• _WORK TO BE COMPLETED_
Please copy the lines below exactly, from the first one through the line showing "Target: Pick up".

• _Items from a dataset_
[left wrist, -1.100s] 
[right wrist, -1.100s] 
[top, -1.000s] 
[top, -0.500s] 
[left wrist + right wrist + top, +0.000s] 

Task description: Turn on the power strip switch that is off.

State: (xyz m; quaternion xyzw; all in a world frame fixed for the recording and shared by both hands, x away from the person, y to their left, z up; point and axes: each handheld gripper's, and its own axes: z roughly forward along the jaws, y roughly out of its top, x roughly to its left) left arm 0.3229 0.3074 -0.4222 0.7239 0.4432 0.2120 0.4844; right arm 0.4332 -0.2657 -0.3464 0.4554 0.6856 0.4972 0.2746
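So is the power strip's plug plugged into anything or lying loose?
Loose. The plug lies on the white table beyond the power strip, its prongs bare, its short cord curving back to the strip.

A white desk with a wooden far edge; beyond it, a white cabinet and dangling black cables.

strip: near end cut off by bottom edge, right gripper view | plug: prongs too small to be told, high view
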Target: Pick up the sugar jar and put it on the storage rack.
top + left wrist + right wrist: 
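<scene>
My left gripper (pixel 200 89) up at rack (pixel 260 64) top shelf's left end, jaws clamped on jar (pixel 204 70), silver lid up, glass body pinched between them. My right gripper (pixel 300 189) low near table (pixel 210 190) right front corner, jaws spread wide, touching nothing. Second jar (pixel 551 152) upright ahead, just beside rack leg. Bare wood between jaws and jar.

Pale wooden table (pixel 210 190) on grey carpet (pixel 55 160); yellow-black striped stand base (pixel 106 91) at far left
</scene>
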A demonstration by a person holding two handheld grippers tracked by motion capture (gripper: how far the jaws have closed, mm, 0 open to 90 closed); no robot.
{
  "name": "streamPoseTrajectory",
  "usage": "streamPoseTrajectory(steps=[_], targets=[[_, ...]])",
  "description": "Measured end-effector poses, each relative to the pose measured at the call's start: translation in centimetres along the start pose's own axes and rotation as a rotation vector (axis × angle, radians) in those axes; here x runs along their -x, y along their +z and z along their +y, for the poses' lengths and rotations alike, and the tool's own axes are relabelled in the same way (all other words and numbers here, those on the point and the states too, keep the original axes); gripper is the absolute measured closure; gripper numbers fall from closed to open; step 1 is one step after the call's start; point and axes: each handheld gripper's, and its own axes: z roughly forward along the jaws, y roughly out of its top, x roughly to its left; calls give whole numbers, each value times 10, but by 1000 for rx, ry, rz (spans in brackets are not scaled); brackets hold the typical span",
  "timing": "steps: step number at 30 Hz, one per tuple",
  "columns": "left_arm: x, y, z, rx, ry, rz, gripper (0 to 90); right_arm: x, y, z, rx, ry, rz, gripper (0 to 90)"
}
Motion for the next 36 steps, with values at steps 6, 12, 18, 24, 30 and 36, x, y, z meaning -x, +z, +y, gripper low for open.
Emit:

• _COMPLETED EXERCISE_
[left wrist, -1.100s] 
[right wrist, -1.100s] 
[top, -1.000s] 
[top, -0.500s] 
[left wrist + right wrist + top, +0.000s] 

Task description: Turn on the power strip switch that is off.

State: (xyz m; quaternion xyzw; all in a world frame fixed for the recording and shared by both hands, x away from the person, y to their left, z up; point and axes: each handheld gripper's, and its own axes: z roughly forward along the jaws, y roughly out of its top, x roughly to its left) left arm 0.3229 0.3074 -0.4222 0.7239 0.4432 0.2120 0.4844; right arm 0.4332 -0.2657 -0.3464 0.4554 0.6856 0.4972 0.2746
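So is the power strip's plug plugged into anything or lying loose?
Loose. The plug lies on the white table beyond the power strip, its prongs bare, its short cord curving back to the strip.

A white desk with a wooden far edge; beyond it, a white cabinet and dangling black cables.

strip: near end cut off by bottom edge, right gripper view | plug: prongs too small to be told, high view
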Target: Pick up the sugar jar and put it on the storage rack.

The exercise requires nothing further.